#### [What to work on]
Would you transcribe the whole listing exactly and drop its images?

#### [Records provided]
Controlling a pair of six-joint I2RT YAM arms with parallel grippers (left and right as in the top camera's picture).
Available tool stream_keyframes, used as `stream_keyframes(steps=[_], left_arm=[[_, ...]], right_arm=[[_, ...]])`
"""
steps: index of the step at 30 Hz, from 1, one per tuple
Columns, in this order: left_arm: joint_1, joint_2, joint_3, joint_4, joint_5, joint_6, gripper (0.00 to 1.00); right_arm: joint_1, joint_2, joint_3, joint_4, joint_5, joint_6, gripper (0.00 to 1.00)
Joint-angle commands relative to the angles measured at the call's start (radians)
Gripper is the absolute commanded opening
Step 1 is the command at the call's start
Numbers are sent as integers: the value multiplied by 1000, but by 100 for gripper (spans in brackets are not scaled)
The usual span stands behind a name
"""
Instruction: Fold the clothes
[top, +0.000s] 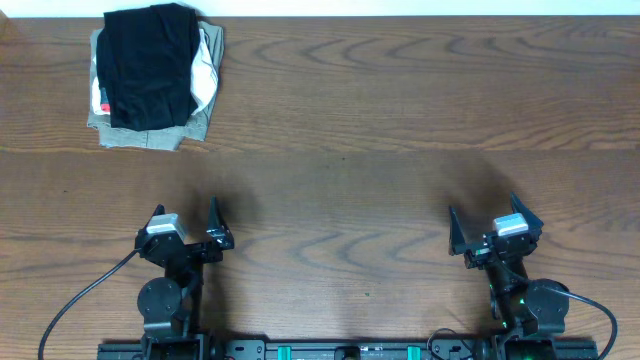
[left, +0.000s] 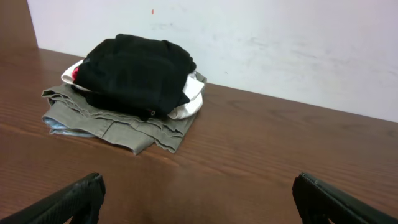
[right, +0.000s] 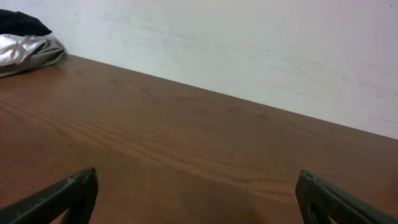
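Overhead, I see left gripper (top: 186, 216) and right gripper (top: 485, 218) gaping empty, black pants (top: 150, 65) atop the far-left pile (top: 150, 136); left wrist, a deep pinch could snag the white garment (left: 191, 104) beneath; right wrist, pile sits at frame edge, reach doubtful.

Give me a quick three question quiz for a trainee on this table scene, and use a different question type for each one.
1. True or false: the black garment lies underneath the white garment.
2. Multiple choice: the left gripper and right gripper are A) both open and empty, B) both shut on cloth, C) one open, one shut.
3. Fill in: the lowest garment under the other two is ___ coloured.

Key: 1 false, the black one is on top. 2 A. 3 olive, the olive garment lies flat on the wood.
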Motion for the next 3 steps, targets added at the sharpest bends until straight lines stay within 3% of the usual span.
stream_keyframes(steps=[1, 3], left_arm=[[5, -6, -12, -43, -13, 9, 98], [5, -6, -12, -43, -13, 9, 98]], right_arm=[[-3, -6, -2, -4, -11, -15, 99], [-3, -6, -2, -4, -10, -15, 99]])
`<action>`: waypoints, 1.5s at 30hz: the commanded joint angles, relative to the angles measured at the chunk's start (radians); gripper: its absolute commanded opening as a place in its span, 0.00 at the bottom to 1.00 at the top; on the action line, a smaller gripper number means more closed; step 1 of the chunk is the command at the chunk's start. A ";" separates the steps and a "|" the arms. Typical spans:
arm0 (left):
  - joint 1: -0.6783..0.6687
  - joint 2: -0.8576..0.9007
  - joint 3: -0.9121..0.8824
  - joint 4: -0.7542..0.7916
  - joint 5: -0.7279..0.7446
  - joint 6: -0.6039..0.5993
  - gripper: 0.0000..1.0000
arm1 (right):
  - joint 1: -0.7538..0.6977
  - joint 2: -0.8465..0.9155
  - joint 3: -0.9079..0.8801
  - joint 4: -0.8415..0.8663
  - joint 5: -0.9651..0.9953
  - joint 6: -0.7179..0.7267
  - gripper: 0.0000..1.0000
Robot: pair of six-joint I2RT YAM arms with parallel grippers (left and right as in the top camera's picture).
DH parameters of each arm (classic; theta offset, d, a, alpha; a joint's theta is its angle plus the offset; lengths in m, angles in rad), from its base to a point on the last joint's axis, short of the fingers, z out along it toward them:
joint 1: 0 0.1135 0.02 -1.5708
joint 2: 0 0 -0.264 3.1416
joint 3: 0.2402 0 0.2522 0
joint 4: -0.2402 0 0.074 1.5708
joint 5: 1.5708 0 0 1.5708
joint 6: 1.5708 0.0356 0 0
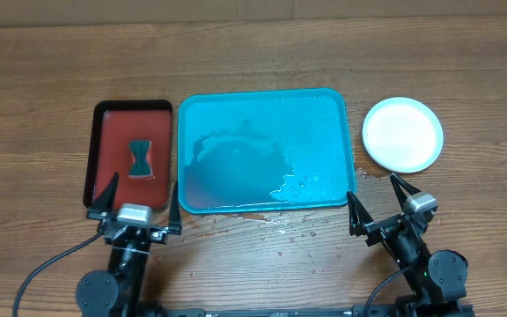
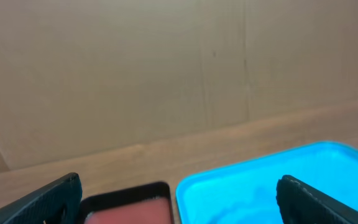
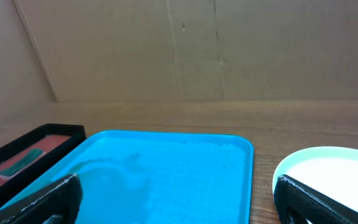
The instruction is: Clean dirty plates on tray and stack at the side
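Tray point(image 1: 262, 150): wet, nothing on it. Plates point(image 1: 402, 134): stacked right of the tray; light, stiff, probably slippery; I would grip the rim. My left gripper point(image 1: 145, 180) and right gripper point(image 1: 371, 187): both spread, at the tray's near edge.

We saw the turquoise tray point(image 3: 166, 168) across the lower centre, a white plate point(image 3: 334, 169) at lower right, and a red tray point(image 3: 42, 132) at lower left.
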 commanded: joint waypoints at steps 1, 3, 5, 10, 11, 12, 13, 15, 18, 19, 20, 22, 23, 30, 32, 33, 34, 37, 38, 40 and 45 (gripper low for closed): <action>-0.011 -0.022 -0.075 0.018 -0.007 0.095 1.00 | -0.007 -0.012 -0.011 0.006 -0.005 -0.001 1.00; -0.011 -0.032 -0.108 0.019 -0.007 0.103 1.00 | -0.007 -0.012 -0.011 0.006 -0.005 -0.001 1.00; -0.011 -0.048 -0.138 0.018 -0.006 0.103 1.00 | -0.007 -0.012 -0.011 0.006 -0.005 -0.001 1.00; -0.011 -0.049 -0.217 0.040 -0.006 0.111 1.00 | -0.007 -0.012 -0.011 0.006 -0.005 -0.001 1.00; -0.011 -0.049 -0.219 0.043 -0.007 0.110 1.00 | -0.007 -0.012 -0.011 0.006 -0.005 -0.001 1.00; -0.011 -0.049 -0.219 0.044 -0.007 0.110 1.00 | -0.007 -0.012 -0.011 0.006 -0.005 -0.001 1.00; -0.011 -0.049 -0.219 0.043 -0.008 0.110 1.00 | -0.007 -0.012 -0.011 0.006 -0.005 -0.001 1.00; -0.011 -0.049 -0.219 0.045 -0.006 0.110 1.00 | -0.007 -0.012 -0.011 0.006 -0.005 -0.001 1.00; -0.011 -0.048 -0.219 0.045 -0.007 0.110 1.00 | -0.007 -0.012 -0.011 0.006 -0.005 -0.001 1.00; -0.011 -0.048 -0.219 0.045 -0.007 0.110 1.00 | -0.007 -0.012 -0.011 0.006 -0.005 -0.001 1.00; -0.011 -0.048 -0.219 0.045 -0.007 0.110 1.00 | -0.007 -0.012 -0.011 0.006 -0.005 -0.001 1.00; -0.011 -0.048 -0.219 0.045 -0.007 0.110 1.00 | -0.007 -0.012 -0.011 0.006 -0.005 -0.001 1.00; -0.011 -0.048 -0.219 0.045 -0.007 0.110 1.00 | -0.007 -0.012 -0.011 0.006 -0.005 -0.001 1.00; -0.011 -0.048 -0.219 0.045 -0.007 0.110 1.00 | -0.007 -0.012 -0.011 0.006 -0.005 -0.001 1.00; -0.011 -0.048 -0.219 0.045 -0.007 0.110 1.00 | -0.007 -0.012 -0.011 0.006 -0.005 -0.001 1.00; -0.011 -0.048 -0.219 0.045 -0.007 0.110 1.00 | -0.007 -0.012 -0.011 0.006 -0.005 -0.001 1.00; -0.011 -0.048 -0.219 0.045 -0.007 0.110 1.00 | -0.007 -0.012 -0.011 0.006 -0.005 -0.001 1.00; -0.011 -0.048 -0.219 0.045 -0.007 0.110 1.00 | -0.007 -0.012 -0.011 0.006 -0.005 -0.001 1.00; -0.011 -0.048 -0.219 0.045 -0.007 0.110 1.00 | -0.007 -0.012 -0.011 0.006 -0.005 -0.001 1.00; -0.011 -0.048 -0.219 0.045 -0.007 0.110 1.00 | -0.007 -0.012 -0.011 0.006 -0.005 -0.001 1.00; -0.011 -0.048 -0.219 0.045 -0.007 0.110 1.00 | -0.007 -0.012 -0.011 0.006 -0.005 -0.001 1.00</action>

#### [Problem solution]
Controlling a pair of six-joint I2RT YAM arms with parallel grippers (left and right as in the top camera's picture).
Available tool stream_keyframes, used as `stream_keyframes(steps=[_], left_arm=[[_, ...]], right_arm=[[_, ...]])`
"""
steps: index of the step at 30 Hz, from 1, one per tuple
Columns, in this order: left_arm: joint_1, joint_2, joint_3, joint_4, joint_5, joint_6, gripper (0.00 to 1.00); right_arm: joint_1, joint_2, joint_3, joint_4, joint_5, joint_6, gripper (0.00 to 1.00)
Joint-angle commands relative to the angles measured at the call's start (radians)
Gripper is the absolute commanded opening
Step 1 is the command at the call's start
Numbers are sent as integers: the value multiplied by 1000, but by 100 for gripper (spans in brackets are not scaled)
The usual span stands behind a name
"""
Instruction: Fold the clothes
[top, +0.000s] 
[left, +0.000s] 
[right, +0.000s] 
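Overhead, I see left gripper (top: 186, 216) and right gripper (top: 485, 218) gaping empty, black pants (top: 150, 65) atop the far-left pile (top: 150, 136); left wrist, a deep pinch could snag the white garment (left: 191, 104) beneath; right wrist, pile sits at frame edge, reach doubtful.

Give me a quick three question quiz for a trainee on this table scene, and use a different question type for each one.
1. True or false: the black garment lies underneath the white garment.
2. Multiple choice: the left gripper and right gripper are A) both open and empty, B) both shut on cloth, C) one open, one shut.
3. Fill in: the lowest garment under the other two is ___ coloured.

Key: 1 false, the black one is on top. 2 A. 3 olive, the olive garment lies flat on the wood.
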Motion for the next 3 steps, targets added at the sharpest bends until straight lines stay within 3% of the usual span.
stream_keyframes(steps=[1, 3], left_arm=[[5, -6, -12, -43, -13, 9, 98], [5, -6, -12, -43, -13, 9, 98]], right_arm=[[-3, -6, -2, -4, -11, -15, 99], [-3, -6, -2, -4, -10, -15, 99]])
`<action>`: waypoints, 1.5s at 30hz: the commanded joint angles, relative to the angles measured at the chunk's start (radians); gripper: its absolute commanded opening as a place in its span, 0.00 at the bottom to 1.00 at the top; on the action line, a smaller gripper number means more closed; step 1 of the chunk is the command at the chunk's start. A ";" separates the steps and a "|" the arms. Typical spans:
arm0 (left):
  - joint 1: -0.6783..0.6687
  - joint 2: -0.8576..0.9007
  - joint 3: -0.9121..0.8824
  - joint 4: -0.7542..0.7916
  - joint 5: -0.7279..0.7446
  - joint 6: -0.6039..0.5993
  - gripper: 0.0000..1.0000
arm1 (right):
  - joint 1: -0.7538..0.6977
  - joint 2: -0.8465..0.9155
  - joint 3: -0.9079..0.8801
  - joint 4: -0.8415..0.8663
  - joint 5: -0.9651..0.9953
  - joint 6: -0.7179..0.7267
  - gripper: 0.0000..1.0000
Robot: pair of six-joint I2RT YAM arms with parallel grippers (left and right as in the top camera's picture).
DH parameters of each arm (classic; theta offset, d, a, alpha; a joint's theta is its angle plus the offset; lengths in m, angles in rad), from its base to a point on the last joint's axis, short of the fingers, z out along it toward them:
joint 1: 0 0.1135 0.02 -1.5708
joint 2: 0 0 -0.264 3.1416
joint 3: 0.2402 0 0.2522 0
joint 4: -0.2402 0 0.074 1.5708
joint 5: 1.5708 0 0 1.5708
joint 6: 1.5708 0.0356 0 0
The instruction is: Clean dirty plates on tray and stack at the side
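Tray point(image 1: 262, 150): wet, nothing on it. Plates point(image 1: 402, 134): stacked right of the tray; light, stiff, probably slippery; I would grip the rim. My left gripper point(image 1: 145, 180) and right gripper point(image 1: 371, 187): both spread, at the tray's near edge.

We saw the turquoise tray point(image 3: 166, 168) across the lower centre, a white plate point(image 3: 334, 169) at lower right, and a red tray point(image 3: 42, 132) at lower left.
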 commanded: joint waypoints at steps 1, 3, 5, 10, 11, 12, 13, 15, 18, 19, 20, 22, 23, 30, 32, 33, 34, 37, 38, 40 and 45 (gripper low for closed): <action>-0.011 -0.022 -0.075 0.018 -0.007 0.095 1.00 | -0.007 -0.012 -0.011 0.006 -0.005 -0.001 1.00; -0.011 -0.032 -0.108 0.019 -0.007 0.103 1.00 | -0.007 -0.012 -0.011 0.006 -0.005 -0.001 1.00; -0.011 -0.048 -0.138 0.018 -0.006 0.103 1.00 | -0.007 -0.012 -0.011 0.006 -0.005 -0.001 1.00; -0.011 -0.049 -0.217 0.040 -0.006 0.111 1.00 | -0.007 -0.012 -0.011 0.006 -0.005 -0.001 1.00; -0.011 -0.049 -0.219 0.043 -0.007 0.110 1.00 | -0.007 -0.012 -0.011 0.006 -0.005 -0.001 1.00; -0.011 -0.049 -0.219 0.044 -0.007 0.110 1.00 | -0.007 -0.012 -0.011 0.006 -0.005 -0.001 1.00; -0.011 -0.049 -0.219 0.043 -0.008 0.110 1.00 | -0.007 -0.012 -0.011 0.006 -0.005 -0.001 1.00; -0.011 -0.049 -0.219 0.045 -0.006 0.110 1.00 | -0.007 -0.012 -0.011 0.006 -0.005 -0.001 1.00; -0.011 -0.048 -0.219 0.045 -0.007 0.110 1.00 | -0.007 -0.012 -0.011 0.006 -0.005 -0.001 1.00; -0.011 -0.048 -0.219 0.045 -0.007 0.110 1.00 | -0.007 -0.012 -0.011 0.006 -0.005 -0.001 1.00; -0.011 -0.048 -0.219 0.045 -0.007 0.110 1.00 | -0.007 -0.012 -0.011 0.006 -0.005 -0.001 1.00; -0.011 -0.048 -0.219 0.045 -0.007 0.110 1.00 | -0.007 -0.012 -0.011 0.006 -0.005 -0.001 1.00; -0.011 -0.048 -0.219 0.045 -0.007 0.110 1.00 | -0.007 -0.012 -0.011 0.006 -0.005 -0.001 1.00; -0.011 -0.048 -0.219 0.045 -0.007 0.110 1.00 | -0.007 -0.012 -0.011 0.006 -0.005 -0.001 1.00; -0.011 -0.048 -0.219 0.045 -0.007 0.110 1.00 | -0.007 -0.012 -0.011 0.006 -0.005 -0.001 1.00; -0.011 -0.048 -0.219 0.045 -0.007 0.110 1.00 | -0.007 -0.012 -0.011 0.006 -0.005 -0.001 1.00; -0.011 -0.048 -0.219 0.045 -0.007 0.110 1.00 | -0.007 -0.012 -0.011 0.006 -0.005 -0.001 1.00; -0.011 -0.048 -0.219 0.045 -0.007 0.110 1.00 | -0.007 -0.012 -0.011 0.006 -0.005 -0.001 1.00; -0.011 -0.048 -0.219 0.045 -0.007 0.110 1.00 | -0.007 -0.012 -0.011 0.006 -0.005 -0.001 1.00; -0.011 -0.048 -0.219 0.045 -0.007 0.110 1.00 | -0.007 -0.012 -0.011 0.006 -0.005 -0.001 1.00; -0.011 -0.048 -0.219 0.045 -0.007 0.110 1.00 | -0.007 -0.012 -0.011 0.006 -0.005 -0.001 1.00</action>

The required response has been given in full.